I wrote a java program that counts the number of characters in a file. To check that the program is working correctly, I type this into the command line (linux) to check the number of characters:
wc -m fileName
from the man page for wc
, I know that the newline character is included in the count.
Here is my java program:
import java.io.IOException;
import java.io.File;
import java.util.Scanner;
public class NumOfChars {
/** The main method. */
public static void main(String[] args) throws IOException {
// Check that command is entered correctly
if (args.length != 1) {
System.out.println("Usage: java NumOfChars fileName");
}
// Check that source file exists
File file = new File(args[0]);
if (!file.exists()) {
System.out.printf("File %s does not exist\n", file);
}
// Create Scanner object
Scanner input = new Scanner(file);
int characters = 0;
while (input.hasNext()) {
String line = input.nextLine();
// The number of characters is the length of the line plus the newline character
characters += line.length() + 1;
}
input.close();
// Print results
System.out.printf("File %s has\n", args[0]);
System.out.printf("%d characters\n", characters);
}
}
The issue I'm having is that sometimes the number of characters reported from using the java program is different from the number I get when using the wc
command.
Here are two examples:
One that works. The contents of the file text.txt
is
This is some text
This is some text
This is some text
This is some text
This is some text
This is some text
This is some text
This is some text
The command wc -m text.txt
tells me that this file has 144 characters. This is good because when I execute the java program java NumOfChars text.txt
, I am also told that the file has 144 characters.

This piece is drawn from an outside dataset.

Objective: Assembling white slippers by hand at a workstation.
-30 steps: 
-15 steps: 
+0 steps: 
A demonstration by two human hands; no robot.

One that doesn't work. The contents of file Exercise06.java
is
import java.util.Scanner;
import java.util.regex.Pattern;
import java.util.regex.Matcher;
/** Converts a hexadecimal to a decimal. */
public class Exercise06 {
/** Main method */
public static void main(String[] args) {
// Create a Scanner
Scanner input = new Scanner(System.in);
// Prompt the user to enter a string
System.out.print("Enter a hex number: ");
String hex = input.nextLine();
// Display result
System.out.println("The decimal value for hex number "
+ hex + " is " + hexToDecimal(hex.toUpperCase()));
}
/** Converts hexadecimal to decimal.
@param hex The hexadecimal
@return The deciaml value of hex
@throws NumberFormatException if hex is not a hexadecimal
*/
public static int hexToDecimal(String hex) throws NumberFormatException {
// Check if hex is a hexadecimal. Throw Exception if not.
boolean patternMatch = Pattern.matches("[0-9A-F]+", hex);
if (!patternMatch)
throw new NumberFormatException();
// Convert hex to a decimal
int decimalValue = 0;
for (int i = 0; i < hex.length(); i++) {
char hexChar = hex.charAt(i);
decimalValue = decimalValue * 16 + hexCharToDecimal(hexChar);
}
// Return the decimal
return decimalValue;
}
/** Converts a hexadecimal Char to a deciaml.
@param ch The hexadecimal Char
@return The decimal value of ch
*/
public static int hexCharToDecimal(char ch) {
if (ch >= 'A' && ch <= 'F')
return 10 + ch - 'A';
else // ch is '0', '1', ..., or '9'
return ch - '0';
}
}
The command wc -m Exercise06.java
tells me that this file has 1650 characters. However, when I execute the java program java NumOfChars Exercise06.java
, I am told that the file has 1596 characters.
I can't seem to figure out what I'm doing wrong. Can anyone provide me with some feedback?
**EDIT: Here is what I get when typing in head -5 Exercise06.java | od -c
There are several possible explanations:
It is possible that each line ends with more than one character, for example on Windows each line ends with CR + LF, whereas your program always counts exactly 1 line ending character.
wc
may assume a different character encoding than your program, possibly leading to different character counts for multi-byte characters.